Chopin spent her summers at Grand Isle, a resort in the Gulf established by and popular with Creoles. • They move to the rural Cloutierville in 1879 before her 30th birthday. • Kate’s sophistication from New Orleans translates to flirtatiousness and independence in the gossip of this community.
Oscar dies in 1882 of malaria. • Kate is left with six children, debt, and a struggling family store to run. • Has an affair with a local, Albert Sampite. • Returns to St. Louis in 1884 to be with her mother and befriends a number of intellectual, liberal thinkers. • She starts to write and publish full-time.
Writes poetry, fiction, and short fiction. • Her collection Bayou Folk (1894) puts her on the literary map as a local color artist. • A Night in Acadie (1897), a daring and boundary-pushing work, reveals her interest in women and their inner desires and gives her favorable critical reviews.

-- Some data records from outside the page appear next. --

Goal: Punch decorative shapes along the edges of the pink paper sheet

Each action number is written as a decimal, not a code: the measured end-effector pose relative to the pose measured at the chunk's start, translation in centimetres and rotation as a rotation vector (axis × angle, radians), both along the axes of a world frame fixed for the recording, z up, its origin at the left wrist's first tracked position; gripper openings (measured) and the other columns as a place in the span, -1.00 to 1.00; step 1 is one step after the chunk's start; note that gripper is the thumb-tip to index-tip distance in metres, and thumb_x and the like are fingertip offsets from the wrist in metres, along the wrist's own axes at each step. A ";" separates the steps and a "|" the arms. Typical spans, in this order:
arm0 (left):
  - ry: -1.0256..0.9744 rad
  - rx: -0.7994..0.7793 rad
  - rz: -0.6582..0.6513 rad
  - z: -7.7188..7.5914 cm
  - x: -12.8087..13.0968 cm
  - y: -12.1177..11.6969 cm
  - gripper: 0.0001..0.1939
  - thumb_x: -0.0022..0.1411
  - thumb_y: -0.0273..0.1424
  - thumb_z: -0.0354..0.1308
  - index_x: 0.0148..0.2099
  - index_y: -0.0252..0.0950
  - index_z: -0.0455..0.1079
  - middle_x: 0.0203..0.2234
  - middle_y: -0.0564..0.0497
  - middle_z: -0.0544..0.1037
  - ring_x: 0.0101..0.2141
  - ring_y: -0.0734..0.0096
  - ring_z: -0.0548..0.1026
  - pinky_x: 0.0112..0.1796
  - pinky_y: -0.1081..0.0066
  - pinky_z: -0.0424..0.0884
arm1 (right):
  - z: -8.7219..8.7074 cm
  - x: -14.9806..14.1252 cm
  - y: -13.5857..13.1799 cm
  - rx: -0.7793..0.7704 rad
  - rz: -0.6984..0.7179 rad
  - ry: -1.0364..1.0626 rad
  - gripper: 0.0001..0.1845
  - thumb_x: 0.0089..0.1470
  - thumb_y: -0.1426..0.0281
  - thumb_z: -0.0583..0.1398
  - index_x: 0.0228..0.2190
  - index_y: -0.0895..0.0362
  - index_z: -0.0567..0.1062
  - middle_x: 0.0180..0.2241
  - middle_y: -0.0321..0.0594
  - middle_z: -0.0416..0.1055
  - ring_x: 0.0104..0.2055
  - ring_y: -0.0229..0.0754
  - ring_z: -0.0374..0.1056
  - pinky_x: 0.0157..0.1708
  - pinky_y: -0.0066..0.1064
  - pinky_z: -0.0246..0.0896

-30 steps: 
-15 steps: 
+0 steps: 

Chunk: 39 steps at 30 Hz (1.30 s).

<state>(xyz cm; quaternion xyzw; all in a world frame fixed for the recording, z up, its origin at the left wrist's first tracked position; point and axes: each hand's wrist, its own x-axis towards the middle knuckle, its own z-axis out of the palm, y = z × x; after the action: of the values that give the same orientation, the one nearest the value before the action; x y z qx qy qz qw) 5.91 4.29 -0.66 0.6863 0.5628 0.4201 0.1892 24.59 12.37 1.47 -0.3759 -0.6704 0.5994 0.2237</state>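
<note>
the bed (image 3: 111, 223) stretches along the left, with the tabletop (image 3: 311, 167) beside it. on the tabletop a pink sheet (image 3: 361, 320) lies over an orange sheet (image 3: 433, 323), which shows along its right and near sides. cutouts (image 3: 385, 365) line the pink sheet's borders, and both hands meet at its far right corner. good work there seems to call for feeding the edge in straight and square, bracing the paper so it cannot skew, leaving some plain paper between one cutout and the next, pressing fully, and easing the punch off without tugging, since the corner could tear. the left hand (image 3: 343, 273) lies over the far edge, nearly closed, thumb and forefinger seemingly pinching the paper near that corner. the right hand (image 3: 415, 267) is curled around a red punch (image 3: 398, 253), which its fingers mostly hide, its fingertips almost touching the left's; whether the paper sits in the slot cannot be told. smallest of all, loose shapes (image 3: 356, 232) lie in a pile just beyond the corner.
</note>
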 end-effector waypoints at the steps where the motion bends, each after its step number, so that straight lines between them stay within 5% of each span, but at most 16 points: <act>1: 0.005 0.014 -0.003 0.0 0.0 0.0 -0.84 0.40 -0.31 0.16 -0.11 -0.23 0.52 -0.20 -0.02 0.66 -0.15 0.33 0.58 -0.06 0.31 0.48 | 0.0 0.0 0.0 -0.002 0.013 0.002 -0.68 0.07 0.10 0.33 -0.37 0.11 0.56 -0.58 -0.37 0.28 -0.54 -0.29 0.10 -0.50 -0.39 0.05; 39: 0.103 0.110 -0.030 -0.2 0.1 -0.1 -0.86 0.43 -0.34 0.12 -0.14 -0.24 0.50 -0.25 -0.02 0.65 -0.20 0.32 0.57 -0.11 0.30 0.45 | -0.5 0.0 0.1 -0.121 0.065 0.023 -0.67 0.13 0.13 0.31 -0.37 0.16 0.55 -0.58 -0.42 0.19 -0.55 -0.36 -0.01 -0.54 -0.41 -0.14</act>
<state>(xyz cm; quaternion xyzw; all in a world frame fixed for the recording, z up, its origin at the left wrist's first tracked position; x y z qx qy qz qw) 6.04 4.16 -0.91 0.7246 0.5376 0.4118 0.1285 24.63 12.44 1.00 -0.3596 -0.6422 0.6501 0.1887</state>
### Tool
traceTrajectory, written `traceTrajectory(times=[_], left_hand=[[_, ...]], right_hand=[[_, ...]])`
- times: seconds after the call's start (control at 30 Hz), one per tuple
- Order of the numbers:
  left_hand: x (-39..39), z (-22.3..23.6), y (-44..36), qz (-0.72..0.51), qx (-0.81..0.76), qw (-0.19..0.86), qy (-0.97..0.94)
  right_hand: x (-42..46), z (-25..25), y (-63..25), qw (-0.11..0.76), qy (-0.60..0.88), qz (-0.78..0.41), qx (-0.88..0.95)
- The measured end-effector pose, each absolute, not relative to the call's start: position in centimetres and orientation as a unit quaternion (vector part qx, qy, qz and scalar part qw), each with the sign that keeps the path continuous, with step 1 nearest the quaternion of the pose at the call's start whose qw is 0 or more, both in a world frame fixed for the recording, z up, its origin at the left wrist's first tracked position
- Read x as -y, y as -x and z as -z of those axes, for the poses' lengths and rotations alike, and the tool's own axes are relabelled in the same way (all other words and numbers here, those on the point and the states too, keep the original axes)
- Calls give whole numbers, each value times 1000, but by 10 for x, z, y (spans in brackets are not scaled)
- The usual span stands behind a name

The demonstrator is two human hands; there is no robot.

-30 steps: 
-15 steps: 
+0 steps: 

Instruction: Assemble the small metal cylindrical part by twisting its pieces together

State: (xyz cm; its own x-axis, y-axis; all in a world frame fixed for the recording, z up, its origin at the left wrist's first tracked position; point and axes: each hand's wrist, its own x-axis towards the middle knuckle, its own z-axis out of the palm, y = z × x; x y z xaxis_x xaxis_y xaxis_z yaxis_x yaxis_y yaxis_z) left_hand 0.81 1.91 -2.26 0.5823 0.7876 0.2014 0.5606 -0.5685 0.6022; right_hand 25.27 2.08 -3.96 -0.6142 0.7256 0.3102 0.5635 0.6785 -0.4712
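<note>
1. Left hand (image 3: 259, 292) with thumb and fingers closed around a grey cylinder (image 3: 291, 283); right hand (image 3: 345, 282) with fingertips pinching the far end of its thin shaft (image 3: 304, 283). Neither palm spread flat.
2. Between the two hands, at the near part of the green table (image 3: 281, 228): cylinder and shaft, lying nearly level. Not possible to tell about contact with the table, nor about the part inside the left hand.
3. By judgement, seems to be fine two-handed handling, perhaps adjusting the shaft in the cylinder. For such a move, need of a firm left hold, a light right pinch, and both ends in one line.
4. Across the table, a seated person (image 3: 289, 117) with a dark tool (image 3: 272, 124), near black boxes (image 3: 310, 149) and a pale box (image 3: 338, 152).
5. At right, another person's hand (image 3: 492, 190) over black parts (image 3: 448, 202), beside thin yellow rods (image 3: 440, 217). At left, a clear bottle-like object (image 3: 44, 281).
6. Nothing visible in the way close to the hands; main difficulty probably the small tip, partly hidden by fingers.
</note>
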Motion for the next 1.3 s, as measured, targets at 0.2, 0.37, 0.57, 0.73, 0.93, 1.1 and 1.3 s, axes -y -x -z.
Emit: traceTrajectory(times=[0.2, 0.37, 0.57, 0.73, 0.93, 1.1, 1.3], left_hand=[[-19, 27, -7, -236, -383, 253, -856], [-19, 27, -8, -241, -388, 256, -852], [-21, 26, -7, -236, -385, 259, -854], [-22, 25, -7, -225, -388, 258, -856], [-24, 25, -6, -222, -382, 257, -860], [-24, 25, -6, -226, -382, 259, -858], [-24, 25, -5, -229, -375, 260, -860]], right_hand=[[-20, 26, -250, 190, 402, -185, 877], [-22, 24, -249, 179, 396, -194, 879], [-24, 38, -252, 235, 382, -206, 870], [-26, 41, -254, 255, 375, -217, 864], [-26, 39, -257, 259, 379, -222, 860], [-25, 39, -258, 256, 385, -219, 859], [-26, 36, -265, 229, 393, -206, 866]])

The Awakening, originally titled A Solitary Soul, is published in 1899. • Chopin and her novel were rebuked by the press for Edna’s behavior. • It was called “shocking,” “sickening,” and “poison.” • Her public writing career is essentially ended by its publication, and she is taken off the literary map. • What a shame! It is a pioneer novel; it merges 3 traditions of women writers: domestic fiction, local color, and New Women writers.
She remained active in St. Louis society and received much support, contrary to early critical reports, from residents of the city. • Kate Chopin died in 1904 of a brain hemorrhage. • She is recovered by feminist scholars in the 1970s after 1969 publication of The Complete Works of Kate Chopin.